Restoration of Maritime Forests on Grand Isle:An Interview with Jean Landryby Andrea KunsDepartment of Environmental SciencesLouisiana State University, Baton Rouge, LA 70803
“I am from Grand Isle and passionate about the success of the project.” Jean Landry
Jean Landry is the director of The Nature Conservancy (TNC) office located on Grand Isle, LA. Jean runs a one-person operation to ensure that the maritime forest remaining on Grand Isle is preserved, and also leads efforts to restore the forest habitat. Jean relies heavily on support from local government and agencies and volunteers. She also partners with universities in the surrounding area (particularly Nicholls State University and LSU). Between the universities and corporate partners, Jean has an array of volunteers that play a vital role in the success of the maritime restoration on Grand Isle. Jean does not have a college degree in the sciences, but has lived on Grand Isle all of her life. It is her life experiences, connection to Grand Isle, and passion about the success of the project that make her highly qualified to run the Nature Conservancy office.
Maritime Forests on Grand Isle
Today, only 10% of the original maritime forest remains on Grand Isle. The Nature Conservancy is working to both preserve and restore this unique habitat. Grand Isle is an important resting location for
migratory birds along the Mississippi flyway. The maritime forest provides shelter and a resting place for the birds both before and after they attempt the long migration across the Gulf of Mexico. Many migratory bird populations are under stress because of habitat and land loss along their migration routes. The birds are forced to fly longer distances before reaching a resting spot, and many individuals cannot fly the long distances.
Restoration and Preservation Efforts
The Nature Conservancy began the preservation and restoration efforts on Grand Isle in 1998 when the Xavier-Grilletta family from New Orleans donated 13 acres of land to The Nature Conservancy.
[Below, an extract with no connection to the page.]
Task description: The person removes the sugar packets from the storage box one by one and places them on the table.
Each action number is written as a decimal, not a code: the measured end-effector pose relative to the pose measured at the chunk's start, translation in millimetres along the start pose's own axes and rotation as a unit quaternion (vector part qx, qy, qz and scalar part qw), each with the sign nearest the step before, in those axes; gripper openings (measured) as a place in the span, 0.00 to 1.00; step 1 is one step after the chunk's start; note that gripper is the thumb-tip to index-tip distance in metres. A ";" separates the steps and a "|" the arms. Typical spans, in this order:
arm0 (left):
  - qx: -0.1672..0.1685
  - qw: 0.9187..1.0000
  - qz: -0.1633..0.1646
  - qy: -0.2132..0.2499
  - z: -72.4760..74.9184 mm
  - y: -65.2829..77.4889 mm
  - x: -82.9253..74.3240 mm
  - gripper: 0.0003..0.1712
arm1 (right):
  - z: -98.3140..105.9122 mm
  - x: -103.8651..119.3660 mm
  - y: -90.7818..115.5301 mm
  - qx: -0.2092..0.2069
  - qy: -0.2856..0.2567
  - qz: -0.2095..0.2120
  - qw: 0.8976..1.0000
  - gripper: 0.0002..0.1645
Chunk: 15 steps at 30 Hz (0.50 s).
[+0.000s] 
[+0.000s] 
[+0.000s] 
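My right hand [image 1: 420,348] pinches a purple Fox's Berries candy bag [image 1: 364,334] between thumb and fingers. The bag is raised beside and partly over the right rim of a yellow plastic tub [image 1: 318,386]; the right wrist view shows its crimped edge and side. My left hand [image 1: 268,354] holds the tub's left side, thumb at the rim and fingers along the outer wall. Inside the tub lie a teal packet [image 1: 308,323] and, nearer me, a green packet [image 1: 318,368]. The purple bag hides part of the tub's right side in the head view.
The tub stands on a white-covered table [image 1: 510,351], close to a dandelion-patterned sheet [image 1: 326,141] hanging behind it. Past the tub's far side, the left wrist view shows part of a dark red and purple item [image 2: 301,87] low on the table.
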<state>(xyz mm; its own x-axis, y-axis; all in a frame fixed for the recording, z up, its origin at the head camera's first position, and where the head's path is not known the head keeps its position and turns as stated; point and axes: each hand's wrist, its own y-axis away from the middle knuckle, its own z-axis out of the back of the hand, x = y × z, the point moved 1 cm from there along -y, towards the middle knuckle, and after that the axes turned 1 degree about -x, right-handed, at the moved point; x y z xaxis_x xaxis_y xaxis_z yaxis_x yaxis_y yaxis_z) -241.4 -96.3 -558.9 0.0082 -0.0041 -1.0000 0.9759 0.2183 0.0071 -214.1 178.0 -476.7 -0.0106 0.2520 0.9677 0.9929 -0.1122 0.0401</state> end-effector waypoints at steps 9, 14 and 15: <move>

Before her position with the Conservancy, Jean played a role in connecting land owners who were interested in donating land with TNC. Shortly after the original donation, TNC acquired 4 additional acres called the Jambon tract as well as half of an acre from the Govan family from Alexandria, Virginia. TNC also has 6 acres that are under a management agreement with LSU. The most recent purchase by the TNC was in 2006 when they purchased the 18 acre Landry-Leblanc tract.
In addition to the lands TNC owns, they also have agreements with the Grand Isle Port Commission as well as Exxon Mobile to reforest and preserve a total of about 55 acres.
The forest reforestation process began in 1999 in partnership with Exxon Mobile.They began by reforesting 30 acres of maritime forest. The Nature Conservancy planted Live Oaks, Red Mulberry and Hackberry for 4 consecutive years. Unfortunately, the tree plantings were not as successful as they had hoped, perhaps because the site is subject to high tides that wash saltwater onto the restoration area. In addition, they also had to contend with a spring drought.Since the reforestation began,they had been able to successfully restore 220 trees on the site. Jean has had more success with the reforestation on the LSU preserve and the Grilletta preserve because the trees have not had to contend with either fire or saltwater exposure. The tracts are located in a more protected area and the reforestation is more successful.
An interesting component of the reforestation of Grand Isle is that the specimens planted are grown from seeds collected on Grand Isle. One of the primary goals of the Grand Isle TNC office is to perpetuate the line of trees existing on Grand Isle. TNC does not plant any trees that are not offspring of trees already living on the island.
In addition to the reforestation of the maritime forest, TNC also has a ‘tree giveaway’ program and an education component for children. The tree giveaway program is an effort to plant trees,not only in the preserves owned by TNC, but across the entire barrier island. This is possible by encouraging local residents to plant trees on their property. TNC has had great success with this program, in part because the local residents care for the trees, thereby ensuring their survival.
Jean has also partnered with the Grand Isle School to build a facility during the summer of 2008 in which students will be able to actively participate in gathering seeds from mature trees, planting seeds and, ultimately, participating in the tree giveaway program. Education is a large component of the restoration efforts to ensure that the restoration continues for years to come. Up to this point, the programs have been considered successful in large part due to the support of the programs by the local residents and businesses located on Grand Isle.
This restoration project has no timeline and TNC will continue to plant trees and conduct tree giveaways for as long as they have a presence on Grand Isle. Up to this point there has been limited monitoring of the success of the restoration, but that is in part due to the fact that the reforestation program is still very young. The management agreements that TNC has for preservation as well as for reforestation of property have had huge impacts on guaranteeing the expanse of maritime forest. The lands owned by TNC are protected in perpetuity
Currently, the preserves owned by TNC are open to the public recreation between dawn and dusk,but no camping or hunting is allowed on the preserves.